Requirement: Retype the listing exactly; omit pictures.

Material provided:
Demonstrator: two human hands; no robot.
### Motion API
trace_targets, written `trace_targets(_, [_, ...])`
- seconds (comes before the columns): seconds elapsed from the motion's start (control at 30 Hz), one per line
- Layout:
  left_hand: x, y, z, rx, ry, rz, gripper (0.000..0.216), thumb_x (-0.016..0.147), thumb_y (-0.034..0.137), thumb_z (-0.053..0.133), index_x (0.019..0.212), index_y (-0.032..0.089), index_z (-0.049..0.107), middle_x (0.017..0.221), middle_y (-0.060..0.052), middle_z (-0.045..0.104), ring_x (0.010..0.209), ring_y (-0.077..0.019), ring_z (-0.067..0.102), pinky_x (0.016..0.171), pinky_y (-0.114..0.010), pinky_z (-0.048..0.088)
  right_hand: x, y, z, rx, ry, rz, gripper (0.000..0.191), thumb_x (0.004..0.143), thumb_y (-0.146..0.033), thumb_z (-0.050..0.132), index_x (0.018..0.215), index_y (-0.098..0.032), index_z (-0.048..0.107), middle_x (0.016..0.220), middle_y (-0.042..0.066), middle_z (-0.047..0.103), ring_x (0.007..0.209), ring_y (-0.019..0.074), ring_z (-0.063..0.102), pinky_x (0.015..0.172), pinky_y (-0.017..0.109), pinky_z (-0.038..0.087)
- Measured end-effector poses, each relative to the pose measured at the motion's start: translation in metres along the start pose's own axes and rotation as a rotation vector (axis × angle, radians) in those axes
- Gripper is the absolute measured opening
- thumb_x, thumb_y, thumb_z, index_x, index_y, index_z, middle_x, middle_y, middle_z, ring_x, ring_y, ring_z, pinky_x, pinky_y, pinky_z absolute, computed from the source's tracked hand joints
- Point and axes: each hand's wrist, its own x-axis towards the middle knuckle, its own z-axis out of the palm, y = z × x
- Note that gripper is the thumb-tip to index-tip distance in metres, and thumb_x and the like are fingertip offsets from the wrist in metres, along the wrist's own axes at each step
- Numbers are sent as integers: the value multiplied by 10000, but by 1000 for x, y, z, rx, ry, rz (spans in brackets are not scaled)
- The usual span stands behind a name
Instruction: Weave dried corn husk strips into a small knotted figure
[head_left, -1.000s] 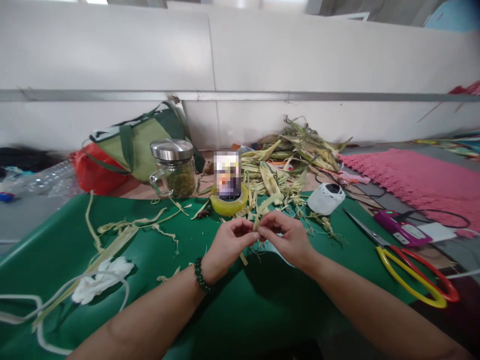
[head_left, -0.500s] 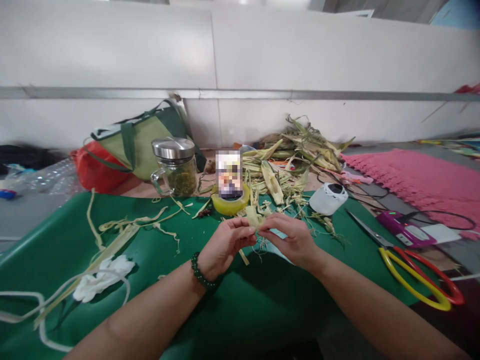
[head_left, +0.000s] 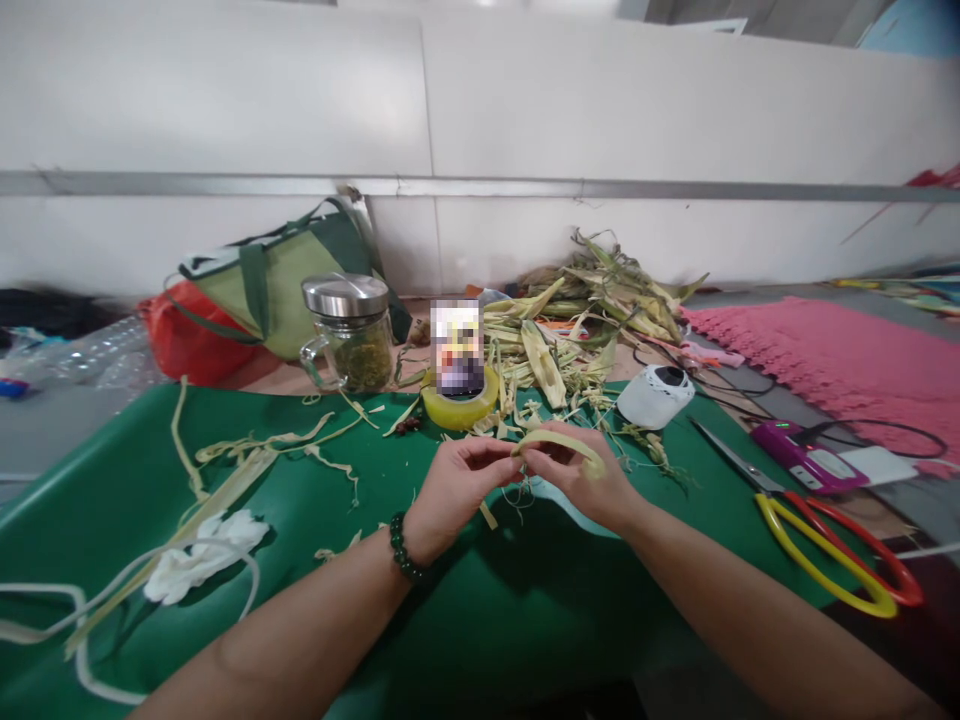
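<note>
My left hand [head_left: 457,490] and my right hand [head_left: 574,475] meet over the green mat [head_left: 315,560], both pinching one pale yellow-green husk strip [head_left: 559,442]. The strip arches from the pinch point over the back of my right hand's fingers. A dark bead bracelet [head_left: 403,552] circles my left wrist. Thin fibres hang below the hands.
A husk pile [head_left: 585,310] lies behind, with a yellow tape roll [head_left: 457,408] holding a phone, a lidded glass jar [head_left: 349,335] and a green bag [head_left: 277,290]. Right: a white device [head_left: 654,395], scissors with yellow and red handles [head_left: 817,540], a pink mat [head_left: 832,360]. Left: husk strips and white string [head_left: 195,555].
The husk strip, first upright and then bunched between the fingers, is now bent into an arch over my right hand. Both hands stayed in place.
</note>
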Motion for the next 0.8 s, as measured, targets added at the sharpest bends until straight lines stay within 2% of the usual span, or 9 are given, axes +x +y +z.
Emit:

Final answer:
Demonstrator: two human hands; no robot.
### Motion API
trace_targets, written `trace_targets(_, [_, ...])`
- seconds (comes before the columns): seconds elapsed from the motion's start (control at 30 Hz), one per line
- Layout:
  left_hand: x, y, z, rx, ry, rz, gripper (0.000..0.216), thumb_x (-0.016..0.147), thumb_y (-0.034..0.137), thumb_z (-0.053..0.133), index_x (0.019..0.212), index_y (-0.032..0.089), index_z (-0.049..0.107), middle_x (0.017..0.221), middle_y (-0.060..0.052), middle_z (-0.045..0.104), ring_x (0.010..0.209), ring_y (-0.077..0.019), ring_z (-0.067..0.102), pinky_x (0.016..0.171), pinky_y (-0.114..0.010), pinky_z (-0.048..0.088)
  right_hand: x, y, z, rx, ry, rz, gripper (0.000..0.191), thumb_x (0.004..0.143), thumb_y (-0.146..0.033), thumb_z (-0.050..0.132), index_x (0.018..0.215), index_y (-0.098..0.032), index_z (-0.048..0.107), middle_x (0.016..0.220), middle_y (-0.042..0.066), middle_z (-0.047..0.103), ring_x (0.007..0.209), ring_y (-0.019..0.074), ring_z (-0.063..0.102), pinky_x (0.015..0.172), pinky_y (-0.017..0.109), pinky_z (-0.038..0.087)
- Measured end-effector poses, each relative to the pose measured at the motion's start: translation in metres along the start pose's own axes and rotation as a rotation vector (axis × angle, radians) in those axes
- Gripper is the absolute measured opening
- thumb_x, thumb_y, thumb_z, index_x, index_y, index_z, middle_x, middle_y, middle_z, ring_x, ring_y, ring_z, pinky_x, pinky_y, pinky_z absolute, computed from the source's tracked hand joints
- Point and axes: each hand's wrist, its own x-axis towards the middle knuckle, its own z-axis out of the palm, y = z × x
- Note that gripper is the thumb-tip to index-tip distance in metres, and thumb_x and the like are fingertip offsets from the wrist in metres, along the wrist's own axes at each step
- Numbers are sent as integers: the value multiplied by 10000, but by 1000 for x, y, z, rx, ry, rz (spans in brackets are not scaled)
- The usual span stands behind a name
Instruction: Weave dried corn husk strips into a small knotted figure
[head_left, -1.000s] 
[head_left, -0.500s] 
[head_left, +0.000s] 
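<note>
My left hand [head_left: 457,490] and my right hand [head_left: 574,475] meet over the green mat [head_left: 315,560], both pinching one pale yellow-green husk strip [head_left: 559,442]. The strip arches from the pinch point over the back of my right hand's fingers. A dark bead bracelet [head_left: 403,552] circles my left wrist. Thin fibres hang below the hands.
A husk pile [head_left: 585,310] lies behind, with a yellow tape roll [head_left: 457,408] holding a phone, a lidded glass jar [head_left: 349,335] and a green bag [head_left: 277,290]. Right: a white device [head_left: 654,395], scissors with yellow and red handles [head_left: 817,540], a pink mat [head_left: 832,360]. Left: husk strips and white string [head_left: 195,555].
The husk strip, first upright and then bunched between the fingers, is now bent into an arch over my right hand. Both hands stayed in place.
</note>
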Motion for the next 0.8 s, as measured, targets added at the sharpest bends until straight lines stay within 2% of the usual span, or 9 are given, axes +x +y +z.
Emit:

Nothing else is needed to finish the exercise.